▶ _How to complete this task_:
Output everything in the listing exactly.

▶ _Data shown_:
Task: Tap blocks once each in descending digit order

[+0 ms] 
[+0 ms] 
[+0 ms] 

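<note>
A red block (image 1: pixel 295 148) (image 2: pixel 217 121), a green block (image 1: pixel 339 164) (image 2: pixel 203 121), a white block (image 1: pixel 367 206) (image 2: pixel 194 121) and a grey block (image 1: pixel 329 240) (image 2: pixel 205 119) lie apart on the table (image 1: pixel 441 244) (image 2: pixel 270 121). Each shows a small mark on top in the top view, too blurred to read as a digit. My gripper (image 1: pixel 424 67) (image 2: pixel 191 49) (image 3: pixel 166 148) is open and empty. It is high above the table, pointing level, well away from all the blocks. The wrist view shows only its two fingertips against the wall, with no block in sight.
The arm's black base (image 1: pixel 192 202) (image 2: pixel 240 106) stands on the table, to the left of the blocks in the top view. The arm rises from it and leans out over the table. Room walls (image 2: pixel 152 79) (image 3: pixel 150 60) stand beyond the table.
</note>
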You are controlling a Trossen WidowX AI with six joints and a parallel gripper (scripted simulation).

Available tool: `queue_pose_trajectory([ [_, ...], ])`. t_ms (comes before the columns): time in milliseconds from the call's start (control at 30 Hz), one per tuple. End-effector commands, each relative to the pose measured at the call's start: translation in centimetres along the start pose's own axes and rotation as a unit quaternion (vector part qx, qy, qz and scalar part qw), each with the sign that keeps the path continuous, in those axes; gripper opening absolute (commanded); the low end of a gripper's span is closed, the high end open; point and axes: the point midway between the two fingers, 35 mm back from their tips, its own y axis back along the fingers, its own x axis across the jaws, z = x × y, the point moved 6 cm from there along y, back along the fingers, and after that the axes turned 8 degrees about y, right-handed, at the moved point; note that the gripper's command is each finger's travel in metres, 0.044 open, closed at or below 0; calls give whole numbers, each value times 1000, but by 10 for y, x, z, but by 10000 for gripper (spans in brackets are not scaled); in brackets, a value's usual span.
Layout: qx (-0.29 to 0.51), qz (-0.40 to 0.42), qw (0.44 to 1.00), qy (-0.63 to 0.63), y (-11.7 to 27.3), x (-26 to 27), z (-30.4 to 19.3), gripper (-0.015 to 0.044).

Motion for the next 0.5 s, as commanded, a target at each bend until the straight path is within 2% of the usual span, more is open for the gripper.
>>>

▶ _Exercise answer_:
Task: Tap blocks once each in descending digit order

[+0 ms] 
[+0 ms] 
[+0 ms] 

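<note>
A red block (image 1: pixel 295 148) (image 2: pixel 217 121), a green block (image 1: pixel 339 164) (image 2: pixel 203 121), a white block (image 1: pixel 367 206) (image 2: pixel 194 121) and a grey block (image 1: pixel 329 240) (image 2: pixel 205 119) lie apart on the table (image 1: pixel 441 244) (image 2: pixel 270 121). Each shows a small mark on top in the top view, too blurred to read as a digit. My gripper (image 1: pixel 424 67) (image 2: pixel 191 49) (image 3: pixel 166 148) is open and empty. It is high above the table, pointing level, well away from all the blocks. The wrist view shows only its two fingertips against the wall, with no block in sight.
The arm's black base (image 1: pixel 192 202) (image 2: pixel 240 106) stands on the table, to the left of the blocks in the top view. The arm rises from it and leans out over the table. Room walls (image 2: pixel 152 79) (image 3: pixel 150 60) stand beyond the table.
</note>
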You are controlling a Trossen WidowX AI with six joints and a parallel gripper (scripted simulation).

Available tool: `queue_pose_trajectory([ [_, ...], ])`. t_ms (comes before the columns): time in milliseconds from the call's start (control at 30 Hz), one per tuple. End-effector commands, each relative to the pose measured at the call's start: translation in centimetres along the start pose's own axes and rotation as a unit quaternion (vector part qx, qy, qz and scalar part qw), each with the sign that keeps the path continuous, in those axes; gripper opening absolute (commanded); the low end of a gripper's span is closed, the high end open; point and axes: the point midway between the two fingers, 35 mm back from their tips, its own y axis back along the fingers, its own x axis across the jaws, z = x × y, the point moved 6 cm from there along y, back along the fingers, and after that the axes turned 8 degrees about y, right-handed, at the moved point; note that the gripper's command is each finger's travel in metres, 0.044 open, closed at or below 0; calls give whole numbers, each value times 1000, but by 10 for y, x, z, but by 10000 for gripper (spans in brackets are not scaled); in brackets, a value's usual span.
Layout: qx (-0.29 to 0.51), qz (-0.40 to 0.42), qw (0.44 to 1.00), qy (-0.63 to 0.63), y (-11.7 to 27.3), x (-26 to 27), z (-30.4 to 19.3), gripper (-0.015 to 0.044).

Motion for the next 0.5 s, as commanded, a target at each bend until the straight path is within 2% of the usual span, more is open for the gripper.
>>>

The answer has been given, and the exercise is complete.